It was inevitable that the curtailed life of Sidney Keyes (1922-43), the English poet who was killed in action in World War II at the age of twenty, would become the substance of legend and myth. Like nearly everyone who has come recommended as a “war poet”—a dubious designation that is often invoked to lend a moral edge to a writer whose work cannot stand up well in poetic terms—Keyes has long been a hostage of the literary mythmakers. These mythmakers have succeeded in transforming him and his work into symbols of the loss and devastation of war.

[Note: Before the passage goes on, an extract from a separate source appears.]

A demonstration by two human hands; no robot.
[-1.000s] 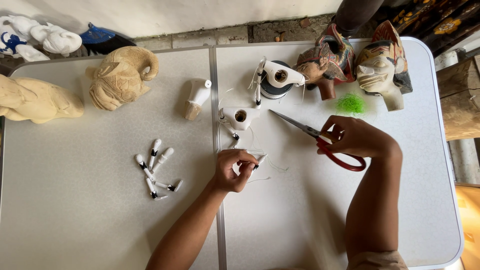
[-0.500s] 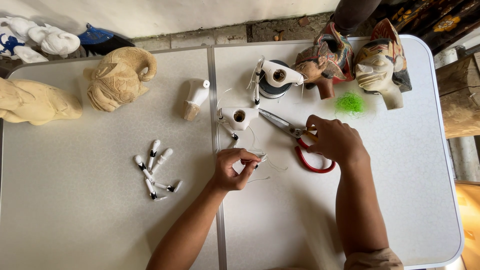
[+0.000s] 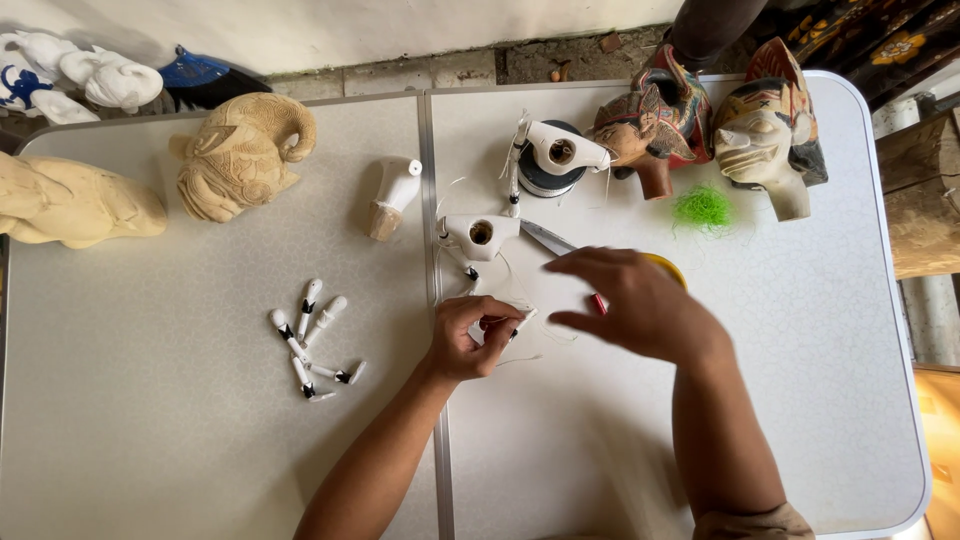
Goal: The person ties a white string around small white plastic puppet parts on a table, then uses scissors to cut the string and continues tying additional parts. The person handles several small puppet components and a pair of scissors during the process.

Even Keyes’s friend and editor Michael Meyer, who has been the poet’s unstinting champion since their days together at Oxford, is culpable of furthering the Keyes legend. In the memoir that introduces The Collected Poems, a book first published in 1945 and now reissued in an expanded edition,[1] Meyer refers to Keyes as the “spokesman of the conscript,” the poet who “articulat[ed] the dumb courage of a generation.” Keyes was never the spokesman of anything—except, perhaps, poetry. It is a pity his poems have been subordinated to the symbolical value of his death; he certainly has been, in the words of the scholar Linda M. Shires, “enshrined” by the critics as the war’s “sacrificial victim.”[2]
It is useless, at this date, to lament the loss of all the poetry Keyes might have written had he survived.